_Required work_: Each line of the data below that contains "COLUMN" must be copied.
Input: Begin
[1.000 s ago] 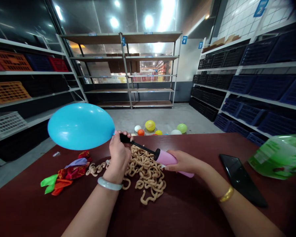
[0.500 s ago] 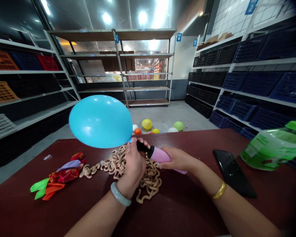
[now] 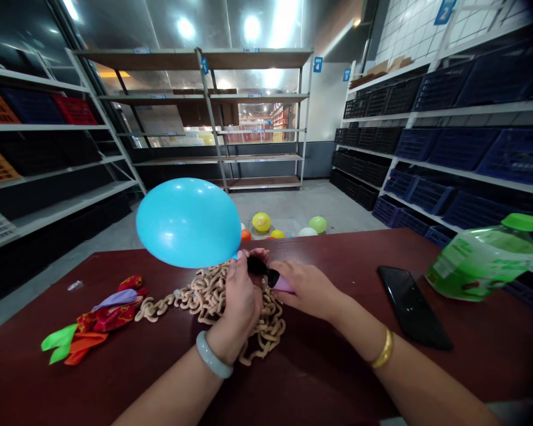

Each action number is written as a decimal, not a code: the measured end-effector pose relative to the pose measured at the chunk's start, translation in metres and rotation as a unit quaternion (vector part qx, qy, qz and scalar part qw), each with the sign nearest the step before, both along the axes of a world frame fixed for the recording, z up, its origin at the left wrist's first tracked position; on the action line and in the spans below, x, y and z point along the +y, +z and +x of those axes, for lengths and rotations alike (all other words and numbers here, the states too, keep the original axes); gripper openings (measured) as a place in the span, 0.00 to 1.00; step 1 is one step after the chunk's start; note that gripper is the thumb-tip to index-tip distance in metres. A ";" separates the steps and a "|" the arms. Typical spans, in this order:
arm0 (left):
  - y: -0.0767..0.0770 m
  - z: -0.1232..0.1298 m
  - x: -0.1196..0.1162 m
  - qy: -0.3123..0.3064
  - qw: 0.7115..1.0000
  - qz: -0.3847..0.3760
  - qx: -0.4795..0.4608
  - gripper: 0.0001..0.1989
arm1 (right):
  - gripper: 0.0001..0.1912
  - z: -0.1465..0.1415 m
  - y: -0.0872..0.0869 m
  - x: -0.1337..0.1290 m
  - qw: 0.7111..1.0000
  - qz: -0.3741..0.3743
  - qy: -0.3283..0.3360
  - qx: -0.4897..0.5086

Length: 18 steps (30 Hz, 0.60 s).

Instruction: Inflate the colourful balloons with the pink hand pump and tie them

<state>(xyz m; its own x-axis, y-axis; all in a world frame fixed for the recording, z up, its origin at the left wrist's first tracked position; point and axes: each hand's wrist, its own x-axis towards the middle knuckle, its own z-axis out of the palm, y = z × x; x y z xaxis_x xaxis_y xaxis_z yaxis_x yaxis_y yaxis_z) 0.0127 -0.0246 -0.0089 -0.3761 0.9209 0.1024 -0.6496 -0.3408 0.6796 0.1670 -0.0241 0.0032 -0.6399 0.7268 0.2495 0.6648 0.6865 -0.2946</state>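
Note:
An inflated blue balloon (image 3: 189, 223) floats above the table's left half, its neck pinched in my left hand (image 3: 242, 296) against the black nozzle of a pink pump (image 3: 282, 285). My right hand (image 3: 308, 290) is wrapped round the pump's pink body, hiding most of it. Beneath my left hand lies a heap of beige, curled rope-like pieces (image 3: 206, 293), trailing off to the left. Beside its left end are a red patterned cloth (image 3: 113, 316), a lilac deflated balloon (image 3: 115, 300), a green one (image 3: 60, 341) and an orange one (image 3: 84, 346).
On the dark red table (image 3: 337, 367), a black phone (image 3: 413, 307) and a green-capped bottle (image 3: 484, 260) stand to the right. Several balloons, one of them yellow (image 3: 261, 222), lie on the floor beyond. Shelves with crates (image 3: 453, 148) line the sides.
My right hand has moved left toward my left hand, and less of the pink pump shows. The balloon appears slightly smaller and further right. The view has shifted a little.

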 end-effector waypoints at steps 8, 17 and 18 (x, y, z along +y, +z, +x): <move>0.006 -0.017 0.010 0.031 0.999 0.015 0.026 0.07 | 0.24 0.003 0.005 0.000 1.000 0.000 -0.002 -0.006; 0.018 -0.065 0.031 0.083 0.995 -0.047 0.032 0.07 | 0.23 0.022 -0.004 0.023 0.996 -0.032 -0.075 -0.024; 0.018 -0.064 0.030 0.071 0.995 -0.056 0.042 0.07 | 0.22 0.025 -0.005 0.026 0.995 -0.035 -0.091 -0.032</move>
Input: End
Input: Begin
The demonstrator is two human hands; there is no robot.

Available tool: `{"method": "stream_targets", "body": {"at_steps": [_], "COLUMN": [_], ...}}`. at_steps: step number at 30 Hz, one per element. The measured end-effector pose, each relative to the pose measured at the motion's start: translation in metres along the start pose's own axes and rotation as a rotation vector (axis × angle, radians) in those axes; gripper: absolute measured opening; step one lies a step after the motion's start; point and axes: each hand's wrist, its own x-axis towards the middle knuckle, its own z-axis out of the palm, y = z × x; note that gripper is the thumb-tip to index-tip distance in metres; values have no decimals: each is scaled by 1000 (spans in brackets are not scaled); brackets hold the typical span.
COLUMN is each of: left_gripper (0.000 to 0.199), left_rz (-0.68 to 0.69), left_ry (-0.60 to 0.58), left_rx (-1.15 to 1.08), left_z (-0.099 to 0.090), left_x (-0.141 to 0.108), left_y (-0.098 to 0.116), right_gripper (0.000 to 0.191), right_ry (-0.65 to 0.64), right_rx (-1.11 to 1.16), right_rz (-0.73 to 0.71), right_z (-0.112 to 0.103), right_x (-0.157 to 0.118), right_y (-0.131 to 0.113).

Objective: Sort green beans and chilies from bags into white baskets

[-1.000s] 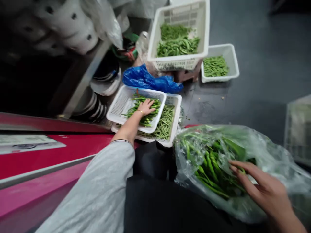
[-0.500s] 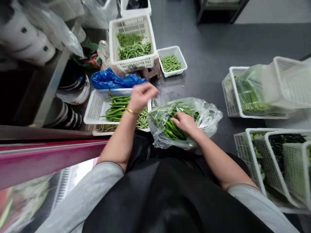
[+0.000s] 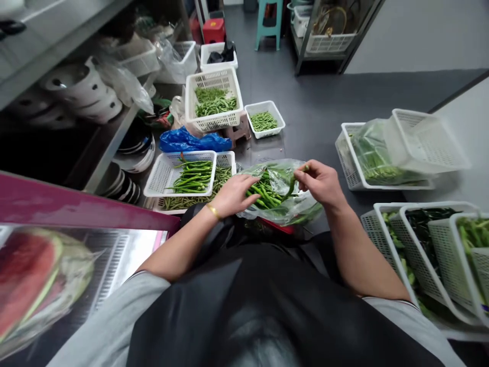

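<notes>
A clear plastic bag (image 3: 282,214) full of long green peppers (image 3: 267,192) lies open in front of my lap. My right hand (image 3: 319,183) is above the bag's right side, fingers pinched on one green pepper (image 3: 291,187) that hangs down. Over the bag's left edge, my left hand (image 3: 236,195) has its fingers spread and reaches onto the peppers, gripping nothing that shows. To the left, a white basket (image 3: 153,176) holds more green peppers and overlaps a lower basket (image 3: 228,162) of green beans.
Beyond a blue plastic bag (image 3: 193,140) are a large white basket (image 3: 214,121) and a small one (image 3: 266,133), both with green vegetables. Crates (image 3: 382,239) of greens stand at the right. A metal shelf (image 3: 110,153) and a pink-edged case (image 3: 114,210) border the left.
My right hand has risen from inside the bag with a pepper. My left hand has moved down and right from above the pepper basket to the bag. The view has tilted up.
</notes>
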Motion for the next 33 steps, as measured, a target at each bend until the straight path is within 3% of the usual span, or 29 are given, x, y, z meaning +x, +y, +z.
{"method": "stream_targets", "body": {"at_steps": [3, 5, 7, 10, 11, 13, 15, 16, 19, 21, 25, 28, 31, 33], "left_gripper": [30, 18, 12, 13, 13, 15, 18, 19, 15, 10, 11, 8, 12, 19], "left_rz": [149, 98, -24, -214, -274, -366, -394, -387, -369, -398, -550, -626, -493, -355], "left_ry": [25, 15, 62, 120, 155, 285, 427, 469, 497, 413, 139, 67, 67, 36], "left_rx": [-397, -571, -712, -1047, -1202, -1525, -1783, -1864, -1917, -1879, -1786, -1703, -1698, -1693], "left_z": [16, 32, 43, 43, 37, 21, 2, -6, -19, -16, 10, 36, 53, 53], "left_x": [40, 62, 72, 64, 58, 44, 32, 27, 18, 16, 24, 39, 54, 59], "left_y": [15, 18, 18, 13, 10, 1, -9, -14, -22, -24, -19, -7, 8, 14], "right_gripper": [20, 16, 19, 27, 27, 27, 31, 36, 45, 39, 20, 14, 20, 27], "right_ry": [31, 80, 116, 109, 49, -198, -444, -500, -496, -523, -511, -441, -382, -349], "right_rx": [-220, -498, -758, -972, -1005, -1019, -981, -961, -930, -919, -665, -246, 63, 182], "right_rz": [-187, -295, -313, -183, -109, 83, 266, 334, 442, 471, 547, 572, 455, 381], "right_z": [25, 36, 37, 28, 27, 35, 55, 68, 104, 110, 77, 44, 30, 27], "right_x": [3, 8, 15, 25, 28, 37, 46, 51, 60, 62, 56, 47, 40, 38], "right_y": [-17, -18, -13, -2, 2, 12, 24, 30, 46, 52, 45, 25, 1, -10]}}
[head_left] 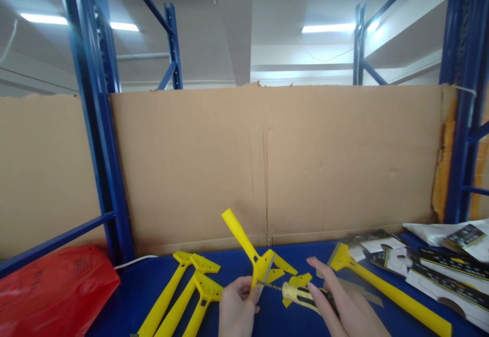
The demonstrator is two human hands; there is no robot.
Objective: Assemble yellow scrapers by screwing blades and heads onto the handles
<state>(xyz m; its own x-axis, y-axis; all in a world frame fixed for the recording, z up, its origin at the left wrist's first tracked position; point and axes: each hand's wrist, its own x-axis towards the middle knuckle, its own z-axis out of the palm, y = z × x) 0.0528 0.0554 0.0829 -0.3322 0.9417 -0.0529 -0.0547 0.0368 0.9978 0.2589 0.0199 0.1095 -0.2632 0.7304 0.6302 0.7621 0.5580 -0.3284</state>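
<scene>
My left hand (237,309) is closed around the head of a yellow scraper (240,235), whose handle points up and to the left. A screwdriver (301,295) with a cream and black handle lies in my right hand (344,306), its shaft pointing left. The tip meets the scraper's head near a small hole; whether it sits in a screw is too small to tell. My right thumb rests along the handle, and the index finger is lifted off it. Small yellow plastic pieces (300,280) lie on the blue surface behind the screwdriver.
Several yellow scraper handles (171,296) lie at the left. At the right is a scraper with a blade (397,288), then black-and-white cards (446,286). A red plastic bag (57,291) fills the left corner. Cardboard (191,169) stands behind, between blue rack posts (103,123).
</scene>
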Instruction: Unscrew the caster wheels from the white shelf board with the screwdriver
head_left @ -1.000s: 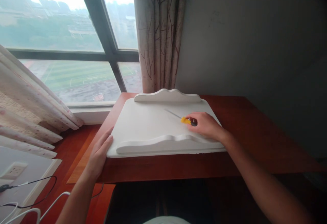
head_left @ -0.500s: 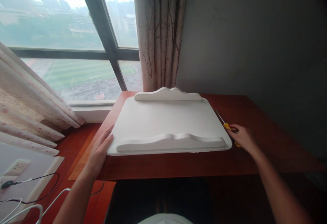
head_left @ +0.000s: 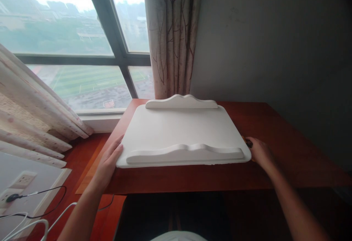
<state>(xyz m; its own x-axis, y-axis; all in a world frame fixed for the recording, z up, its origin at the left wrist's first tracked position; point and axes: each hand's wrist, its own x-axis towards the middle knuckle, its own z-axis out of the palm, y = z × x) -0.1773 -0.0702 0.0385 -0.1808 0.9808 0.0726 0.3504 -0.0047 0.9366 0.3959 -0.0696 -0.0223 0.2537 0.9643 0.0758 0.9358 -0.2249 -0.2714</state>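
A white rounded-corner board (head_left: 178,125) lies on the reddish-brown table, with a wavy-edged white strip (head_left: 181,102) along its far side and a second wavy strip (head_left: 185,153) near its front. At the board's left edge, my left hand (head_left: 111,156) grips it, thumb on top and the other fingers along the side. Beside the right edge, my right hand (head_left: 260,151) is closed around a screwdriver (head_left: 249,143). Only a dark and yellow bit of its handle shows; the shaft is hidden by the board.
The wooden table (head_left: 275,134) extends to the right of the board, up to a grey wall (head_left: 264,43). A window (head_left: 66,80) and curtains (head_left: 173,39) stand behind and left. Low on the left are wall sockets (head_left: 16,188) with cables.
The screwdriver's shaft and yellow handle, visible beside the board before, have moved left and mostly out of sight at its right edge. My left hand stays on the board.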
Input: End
_Result of the exercise_:
Available tool: `{"method": "stream_targets", "body": {"at_steps": [_], "COLUMN": [_], ...}}`. at_steps: step number at 30 Hz, one per element. The measured end-effector pose, each relative to the pose measured at the motion's start: translation in metres along the start pose's own axes and rotation as a rotation vector (axis × angle, radians) in those axes; gripper: absolute measured opening; step one lies a step after the motion's start; point and axes: each hand's wrist, its own x-axis towards the middle knuckle, its own z-axis out of the palm, y = z × x; note that gripper is the thumb-tip to index-tip distance in metres; values have no decimals: each is scaled by 1000 (spans in brackets are not scaled); brackets hold the typical span.
COLUMN is each of: left_gripper (0.000 to 0.199), left_rz (-0.68 to 0.69), left_ry (-0.60 to 0.58), left_rx (-1.15 to 1.08), left_z (-0.099 to 0.090), left_x (-0.141 to 0.108), left_y (-0.098 to 0.116), right_gripper (0.000 to 0.191), right_ry (-0.65 to 0.64), right_rx (-1.11 to 1.16), right_rz (-0.73 to 0.71), right_z (-0.112 to 0.103), right_x (-0.157 to 0.118), right_y (-0.131 to 0.113).

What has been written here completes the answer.